Using the data below, please return every line exactly as given.

^^^^^^^^^^^^^^^^

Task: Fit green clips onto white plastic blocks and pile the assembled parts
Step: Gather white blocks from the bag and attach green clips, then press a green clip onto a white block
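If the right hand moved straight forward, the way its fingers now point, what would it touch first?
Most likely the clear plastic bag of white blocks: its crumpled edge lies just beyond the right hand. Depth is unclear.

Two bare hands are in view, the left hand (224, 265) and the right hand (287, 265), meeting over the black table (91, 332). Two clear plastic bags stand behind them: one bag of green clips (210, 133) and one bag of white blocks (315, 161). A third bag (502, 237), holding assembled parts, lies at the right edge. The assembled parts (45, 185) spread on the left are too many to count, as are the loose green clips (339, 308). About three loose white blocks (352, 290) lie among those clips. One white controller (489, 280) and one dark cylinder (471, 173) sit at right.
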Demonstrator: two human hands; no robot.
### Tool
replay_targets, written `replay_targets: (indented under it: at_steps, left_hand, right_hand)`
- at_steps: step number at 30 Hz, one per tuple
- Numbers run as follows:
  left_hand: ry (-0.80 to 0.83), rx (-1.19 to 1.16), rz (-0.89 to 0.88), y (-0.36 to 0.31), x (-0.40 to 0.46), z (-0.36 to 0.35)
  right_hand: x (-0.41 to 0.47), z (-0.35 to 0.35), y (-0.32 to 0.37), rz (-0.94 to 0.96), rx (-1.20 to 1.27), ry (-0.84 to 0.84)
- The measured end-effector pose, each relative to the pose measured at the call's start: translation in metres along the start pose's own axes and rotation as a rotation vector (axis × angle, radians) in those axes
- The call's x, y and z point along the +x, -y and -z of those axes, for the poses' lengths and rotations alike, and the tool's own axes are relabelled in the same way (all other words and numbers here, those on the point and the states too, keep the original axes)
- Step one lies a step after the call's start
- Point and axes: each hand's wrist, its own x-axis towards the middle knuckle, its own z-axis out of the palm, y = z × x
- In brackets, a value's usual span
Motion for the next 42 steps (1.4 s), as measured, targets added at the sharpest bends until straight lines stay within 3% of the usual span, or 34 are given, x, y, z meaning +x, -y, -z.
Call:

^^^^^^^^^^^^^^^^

* [Written reply]:
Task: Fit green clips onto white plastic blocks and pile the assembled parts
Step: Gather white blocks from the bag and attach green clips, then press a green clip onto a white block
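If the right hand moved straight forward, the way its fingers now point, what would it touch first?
Most likely the clear plastic bag of white blocks: its crumpled edge lies just beyond the right hand. Depth is unclear.

Two bare hands are in view, the left hand (224, 265) and the right hand (287, 265), meeting over the black table (91, 332). Two clear plastic bags stand behind them: one bag of green clips (210, 133) and one bag of white blocks (315, 161). A third bag (502, 237), holding assembled parts, lies at the right edge. The assembled parts (45, 185) spread on the left are too many to count, as are the loose green clips (339, 308). About three loose white blocks (352, 290) lie among those clips. One white controller (489, 280) and one dark cylinder (471, 173) sit at right.
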Demonstrator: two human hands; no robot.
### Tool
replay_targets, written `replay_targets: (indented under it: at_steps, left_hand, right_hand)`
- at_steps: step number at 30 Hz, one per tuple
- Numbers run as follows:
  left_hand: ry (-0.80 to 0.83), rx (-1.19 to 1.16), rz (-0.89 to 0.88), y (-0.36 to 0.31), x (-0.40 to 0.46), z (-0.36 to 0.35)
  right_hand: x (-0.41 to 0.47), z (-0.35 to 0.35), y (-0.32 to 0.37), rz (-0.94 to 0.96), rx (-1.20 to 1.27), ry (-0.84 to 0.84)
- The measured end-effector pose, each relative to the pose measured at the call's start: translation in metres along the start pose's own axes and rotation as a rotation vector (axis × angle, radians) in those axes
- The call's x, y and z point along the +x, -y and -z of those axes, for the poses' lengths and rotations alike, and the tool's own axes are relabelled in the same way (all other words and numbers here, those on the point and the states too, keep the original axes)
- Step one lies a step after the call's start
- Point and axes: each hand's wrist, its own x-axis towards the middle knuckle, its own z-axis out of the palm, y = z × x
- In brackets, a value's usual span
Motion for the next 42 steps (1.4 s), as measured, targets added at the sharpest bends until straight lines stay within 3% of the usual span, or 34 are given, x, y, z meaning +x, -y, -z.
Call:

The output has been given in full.